Socratic Seminar is not just for older students. If you try it with first-third graders, the procedure is a little different than with fifth or sixth graders, but the outcome is the same...critical thinking!
Here are some things I've noticed with doing Socratic Seminar with younger students:
- They get their feelings hurt when someone disagrees with them. Focus on this skill of disagreeing appropriately a little more closely when preparing primary students for Socratic discussions. Try to anticipate all the possibilities and feelings they might have. Honestly, this is true of all grade levels, but the older students understand faster because of their developmental ages.
- They need reminders of the norms often. I always go over the norms for every single Socratic Seminar in every single grade, but they may need more support in the primary grades.
- They may need more support with reading the book. I would always recommend reading a book twice before discussing.
Students create their own questions as they get older and more adept at Socratic Seminar |
In general, there are some tips for making your Socratic Seminars better- no matter how old your students are:
- Always review the norms while anticipating all the possibilities of problems you can think of or issues from previous days.
- Stay physically away from the group. This is one of the MOST tragic pitfalls of teachers using Socratic Seminars. You must stay out of the discussion as much as possible. If a teacher has a hard time being "hands off", s/he should practice, ummmm, keeping his/her opinions and comments in check! Sorry, but it's the truth. Sit away and try to stay quiet. Observe, listen, always, but guide only if you must. There are, of course, obvious times when the adult in the room must intervene. However, your time for guiding the group to answers you hope to hear should come after the Socratic Seminar when you can make clarifications and have students respond outside of Socratic Seminar.
- Never force a student to participate. Instead, when out of earshot of the class, encourage, quietly, gently.
- Choose your questions carefully. If your group is in the beginning stages of learning how to conduct Socratic Seminars, you could model and use your own questions. My products have good questions and book ideas to get you started (linked here and below.) Use Bloom's or any worthy taxonomy you choose. If your students are at the stage where they can write their own questions and discussion topics, take time to read them and choose the best ones. I use sticky notes for them to write questions as they are reading, and they then turn them in to me, and I choose the most powerful ones. I often combine similar questions.
- Be proactive in teaching students stems for disagreement. Prepare them for the mindset of no right or wrong answers, and everybody's opinion matters.

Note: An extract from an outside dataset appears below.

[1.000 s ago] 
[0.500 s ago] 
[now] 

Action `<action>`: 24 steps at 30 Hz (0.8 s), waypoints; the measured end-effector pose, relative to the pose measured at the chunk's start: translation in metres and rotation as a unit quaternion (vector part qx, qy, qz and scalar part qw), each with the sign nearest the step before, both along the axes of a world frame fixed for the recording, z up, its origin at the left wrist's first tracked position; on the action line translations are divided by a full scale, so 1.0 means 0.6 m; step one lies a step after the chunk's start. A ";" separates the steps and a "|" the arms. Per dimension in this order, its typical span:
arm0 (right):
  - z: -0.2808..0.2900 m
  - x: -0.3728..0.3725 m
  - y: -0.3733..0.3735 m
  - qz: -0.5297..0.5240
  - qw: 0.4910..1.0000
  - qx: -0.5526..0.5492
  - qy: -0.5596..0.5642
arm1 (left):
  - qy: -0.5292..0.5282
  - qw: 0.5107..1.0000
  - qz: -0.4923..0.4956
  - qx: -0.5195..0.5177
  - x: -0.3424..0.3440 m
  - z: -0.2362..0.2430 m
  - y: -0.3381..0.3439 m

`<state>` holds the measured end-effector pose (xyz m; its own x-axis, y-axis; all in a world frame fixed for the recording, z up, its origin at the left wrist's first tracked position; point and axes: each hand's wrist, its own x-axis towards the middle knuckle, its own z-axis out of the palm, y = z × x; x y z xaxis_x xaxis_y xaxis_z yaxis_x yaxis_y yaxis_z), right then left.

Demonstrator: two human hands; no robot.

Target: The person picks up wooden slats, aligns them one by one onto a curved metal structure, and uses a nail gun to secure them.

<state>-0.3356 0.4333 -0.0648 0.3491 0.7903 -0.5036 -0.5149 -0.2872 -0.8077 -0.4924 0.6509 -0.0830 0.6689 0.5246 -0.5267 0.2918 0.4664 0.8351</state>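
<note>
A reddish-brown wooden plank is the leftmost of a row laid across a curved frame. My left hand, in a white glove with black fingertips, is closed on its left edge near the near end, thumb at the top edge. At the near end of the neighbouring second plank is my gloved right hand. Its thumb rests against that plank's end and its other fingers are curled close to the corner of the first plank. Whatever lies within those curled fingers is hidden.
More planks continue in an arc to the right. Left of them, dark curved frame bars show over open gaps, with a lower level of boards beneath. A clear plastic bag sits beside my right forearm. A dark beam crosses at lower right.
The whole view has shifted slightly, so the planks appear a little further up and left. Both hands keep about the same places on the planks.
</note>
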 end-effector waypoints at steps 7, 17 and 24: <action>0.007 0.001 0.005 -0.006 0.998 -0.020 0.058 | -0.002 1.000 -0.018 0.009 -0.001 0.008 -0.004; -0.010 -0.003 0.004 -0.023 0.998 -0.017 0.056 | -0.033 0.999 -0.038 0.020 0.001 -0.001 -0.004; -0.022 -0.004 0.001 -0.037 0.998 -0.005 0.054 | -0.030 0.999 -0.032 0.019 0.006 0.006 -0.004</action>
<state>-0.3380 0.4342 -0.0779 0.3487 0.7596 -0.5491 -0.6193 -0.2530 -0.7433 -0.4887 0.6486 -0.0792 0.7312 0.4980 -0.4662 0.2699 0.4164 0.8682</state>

- Use a rubric for self evaluation and goal setting. We set individual and class goals. The norms offer a great starting place for setting all goals. After they have mastered those, let them explore different goals for themselves.
- Offer a written response opportunity after Socratic Seminar. Have students use their own questions, questions that were used in the discussion, or any new questions they have for a written response in a journal or even a "Flip" or other online platform for reflections. This is a great opportunity to allow some students who are afraid to share or who didn't get to say what they wanted to say to have a voice.
- Encourage, encourage, encourage. Tell them what an awesome job they did. To quote my wise mother who taught for thirty years, "Nothing succeeds like success." Let them know the successes you noticed, even if there is room for improvement.